[WORK REQUIRED]: When a line of the listing below has the string "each" in it, copy that line.

── RAW DATA

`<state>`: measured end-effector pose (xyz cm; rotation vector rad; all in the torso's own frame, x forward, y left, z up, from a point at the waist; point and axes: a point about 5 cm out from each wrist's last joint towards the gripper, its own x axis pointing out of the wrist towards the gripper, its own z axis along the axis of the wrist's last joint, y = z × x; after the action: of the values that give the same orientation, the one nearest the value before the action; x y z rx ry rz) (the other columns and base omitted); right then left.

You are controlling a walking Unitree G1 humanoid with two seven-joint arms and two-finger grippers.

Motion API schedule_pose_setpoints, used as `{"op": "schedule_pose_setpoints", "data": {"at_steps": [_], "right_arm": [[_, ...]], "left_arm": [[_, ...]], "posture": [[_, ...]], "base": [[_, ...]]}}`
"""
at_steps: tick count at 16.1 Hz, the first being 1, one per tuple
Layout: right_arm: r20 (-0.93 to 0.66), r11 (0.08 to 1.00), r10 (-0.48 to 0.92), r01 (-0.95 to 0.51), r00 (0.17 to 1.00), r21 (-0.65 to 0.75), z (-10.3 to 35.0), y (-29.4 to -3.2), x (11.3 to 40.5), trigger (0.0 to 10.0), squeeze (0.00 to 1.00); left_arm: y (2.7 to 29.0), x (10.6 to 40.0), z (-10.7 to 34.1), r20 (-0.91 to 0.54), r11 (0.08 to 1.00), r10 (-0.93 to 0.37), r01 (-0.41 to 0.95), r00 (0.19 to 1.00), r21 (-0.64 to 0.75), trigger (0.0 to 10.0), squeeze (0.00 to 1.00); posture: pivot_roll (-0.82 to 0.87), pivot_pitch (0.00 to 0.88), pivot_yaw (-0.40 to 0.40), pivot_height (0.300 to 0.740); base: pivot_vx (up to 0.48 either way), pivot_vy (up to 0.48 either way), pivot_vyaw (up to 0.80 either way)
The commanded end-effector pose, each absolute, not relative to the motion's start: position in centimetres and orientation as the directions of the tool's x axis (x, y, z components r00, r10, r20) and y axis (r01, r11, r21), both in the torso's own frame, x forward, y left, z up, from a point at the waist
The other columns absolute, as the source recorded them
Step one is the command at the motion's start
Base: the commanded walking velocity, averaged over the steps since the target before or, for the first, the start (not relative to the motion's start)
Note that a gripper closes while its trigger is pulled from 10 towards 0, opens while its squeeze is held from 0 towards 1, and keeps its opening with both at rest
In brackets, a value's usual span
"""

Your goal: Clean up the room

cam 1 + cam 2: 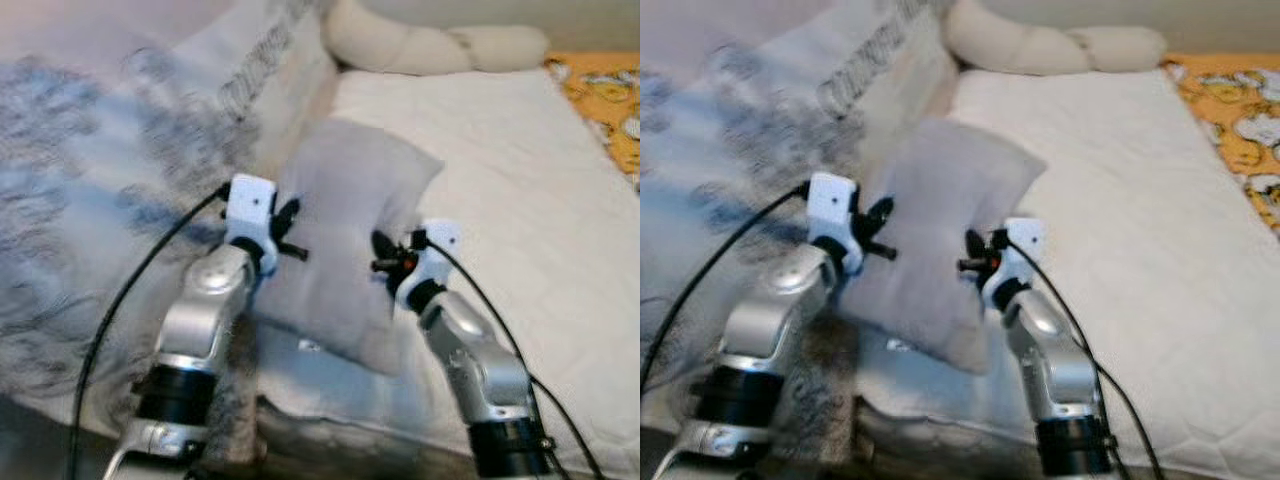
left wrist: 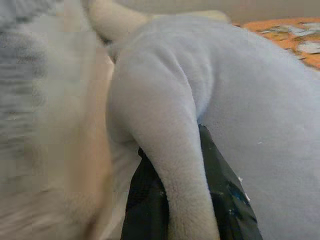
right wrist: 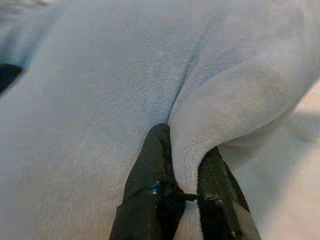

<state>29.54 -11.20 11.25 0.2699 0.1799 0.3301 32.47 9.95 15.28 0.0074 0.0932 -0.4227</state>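
A pale grey pillow (image 1: 350, 240) hangs lifted between both arms above the near edge of a bed (image 1: 520, 200) covered in a white quilted spread. The left gripper (image 2: 187, 200) pinches a fold along the pillow's left side — its black fingers (image 2: 145, 200) clamped on the fabric — while the right gripper (image 3: 187, 192) nips a similar fold on the right side. A blurred blue-grey patterned blanket (image 1: 90, 190) lies heaped to the left, touching the pillow. At the head of the bed rests a cream knotted cushion (image 1: 430, 45); an orange printed cloth (image 1: 605, 95) shows at the far right.
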Motion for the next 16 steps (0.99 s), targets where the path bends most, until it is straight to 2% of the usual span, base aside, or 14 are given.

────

[ANSWER FOR THIS EXERCISE]:
`<state>`: measured end-effector pose (xyz cm; rotation vector rad; all in the torso's own frame, x forward, y left, z up, from a point at the waist; point and axes: a point about 5 cm out from each wrist's last joint towards the gripper, its own x axis pointing out of the wrist towards the gripper, its own z axis along the axis of the wrist's last joint, y = z × x; after the action: of the values that give the same orientation, the one nearest the value before the action; x y z rx ry rz) (the other columns and base omitted); right then left.
The commanded end-effector pose, each absolute, not relative to the motion's start: position in centimetres and orientation as the directions of the tool's x axis (x, y, z components r00, r10, r20) and y axis (r01, r11, r21), both in the torso's own frame, x forward, y left, z up, from a point at the waist

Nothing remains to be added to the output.